Почему  он так любил стекло?
Наверное потому, что оно как человеческие мечты и как сама жизнь- хрупкое и прекрасное . Оно может приносить радость и так же легко стать смертельным оружием. И как человеческие мечты и сама человеческая жизнь, оно гибнет от одного неосторожного движения, от одного неверного шага.
Бог создал человека по образу и подобию своему.
Потребность творить делает Человека подобным Богу.
И Человек создает свой Мир таким же хрупким и прекрасным, каким Господь создал свое Творение.

Я часто думал о том, почему Дед будучи художником  создал свой мир таким хрупким?
По легкомыслию, или от великой мудрости?
Он мог бы запечатлеть свои мечты в камне, но он выбрал именно стекло, возможно для того, чтобы подчеркнуть всю призрачность и хрупкость человеческой мечты.
Человек берется за камень пытаясь воплотить в реальность свои грезы о силе и бессмертии.

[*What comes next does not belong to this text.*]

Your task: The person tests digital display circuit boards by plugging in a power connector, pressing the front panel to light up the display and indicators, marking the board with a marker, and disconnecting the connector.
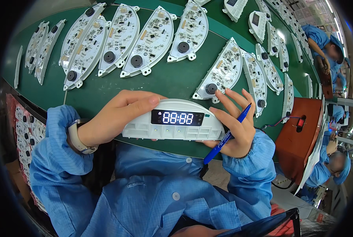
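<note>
Over the table's near edge I hold a white curved display module (139, 131), its black display window (177, 117) lit with white segment digits and facing me. My left hand (117, 112) is closed on its left end, thumb on the top edge and the other fingers mostly hidden behind. My right hand (241, 134) grips its right end, with several fingers raised and spread. A blue pen (214, 152) is lodged in that same hand, slanting past the module's right end. Just beyond the right fingers lies a white half-moon circuit board (225, 71) with a round black buzzer (211, 89).
Several similar boards (152, 37) lie on the green table (145, 86), with more along its right side. A brown box (291, 136) with a red switch (301, 122) and wires stands at right. Stacked boards (22, 134) fill the lower left. People in blue (320, 173) work at far right.
</note>
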Tool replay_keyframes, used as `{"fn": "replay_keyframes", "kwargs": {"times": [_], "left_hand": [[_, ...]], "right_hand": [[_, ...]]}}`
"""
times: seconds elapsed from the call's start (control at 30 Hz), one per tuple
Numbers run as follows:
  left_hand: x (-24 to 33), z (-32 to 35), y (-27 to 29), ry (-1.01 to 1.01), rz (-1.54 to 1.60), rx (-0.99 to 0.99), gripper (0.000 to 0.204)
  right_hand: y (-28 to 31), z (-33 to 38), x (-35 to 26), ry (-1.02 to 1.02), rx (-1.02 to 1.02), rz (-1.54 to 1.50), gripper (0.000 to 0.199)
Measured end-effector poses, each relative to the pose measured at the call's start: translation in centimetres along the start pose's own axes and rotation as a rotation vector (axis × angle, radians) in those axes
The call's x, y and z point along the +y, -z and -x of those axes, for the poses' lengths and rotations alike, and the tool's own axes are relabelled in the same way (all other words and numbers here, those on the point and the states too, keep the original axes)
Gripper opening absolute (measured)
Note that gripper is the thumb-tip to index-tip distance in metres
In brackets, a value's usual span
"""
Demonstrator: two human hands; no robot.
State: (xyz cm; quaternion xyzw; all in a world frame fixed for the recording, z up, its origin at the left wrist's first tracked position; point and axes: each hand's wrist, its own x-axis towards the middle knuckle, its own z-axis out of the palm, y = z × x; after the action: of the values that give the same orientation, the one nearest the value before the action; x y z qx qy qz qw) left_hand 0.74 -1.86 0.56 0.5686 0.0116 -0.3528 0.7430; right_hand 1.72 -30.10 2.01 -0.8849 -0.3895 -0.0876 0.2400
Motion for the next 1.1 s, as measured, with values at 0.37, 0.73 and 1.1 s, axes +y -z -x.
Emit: {"fn": "replay_keyframes", "kwargs": {"times": [0.37,0.73,1.1], "left_hand": [[0.06,-0.08,-0.08,0.022,0.036,0.008,0.042],[0.08,-0.29,-0.17,0.012,0.082,0.014,0.041],[-0.23,-0.39,0.22,-0.010,0.061,-0.011,0.043]], "right_hand": [[0.20,0.02,0.21,0.033,-0.038,-0.011,0.060],[-0.30,0.08,0.30,0.040,0.016,-0.015,0.058],[-0.55,0.14,0.06,0.013,0.059,-0.009,0.056]]}}
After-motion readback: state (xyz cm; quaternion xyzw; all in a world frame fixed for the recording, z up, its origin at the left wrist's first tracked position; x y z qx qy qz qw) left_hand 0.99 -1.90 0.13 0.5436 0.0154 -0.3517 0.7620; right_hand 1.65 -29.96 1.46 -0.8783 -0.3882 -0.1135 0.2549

Он отдает на хранение камню свои идеалы прекрасного, в надежде что камень обессмертит его мечты.
Старый Мастер хотел увидеть свои грезы такими, какие они есть: призрачными и прекрасными.
Он создавал шедевры из стекла , думая только о красоте .
Та ваза, которую я нечаянно смахнул простояла на своем месте лет тридцать не меньше.
Ровно столько же , сколько я успел прожить на этом свете.Это была одна из последних работ старого Мастера.
Когда-то весь второй этаж нашего старого дома был мастерской деда.
Тогда весь дом был наполнен его творениями.
А сейчас в его мастерской живут другие люди.
От него самого у нас осталось несколько старых фото и два-три его произведения.
Как-то так получилось, что все его наследие либо погибло, либо оказалось у чужих людей.
Может быть тому виной война, переезды, жизненные обстоятельства?

Может быть просто жизненная закономерность, согласно которой, все проходит?
И все-таки, как случилось так, что мы практически ничего не уберегли из наследия Деда- Мастера , которым мы все так гордились?
Ведь у него были три дочери, а теперь - внуки и даже правнуки.
И чем больше нас становится, тем меньше остается от него самого.
Странно. Может быть все потому, что мир такой хрупкий?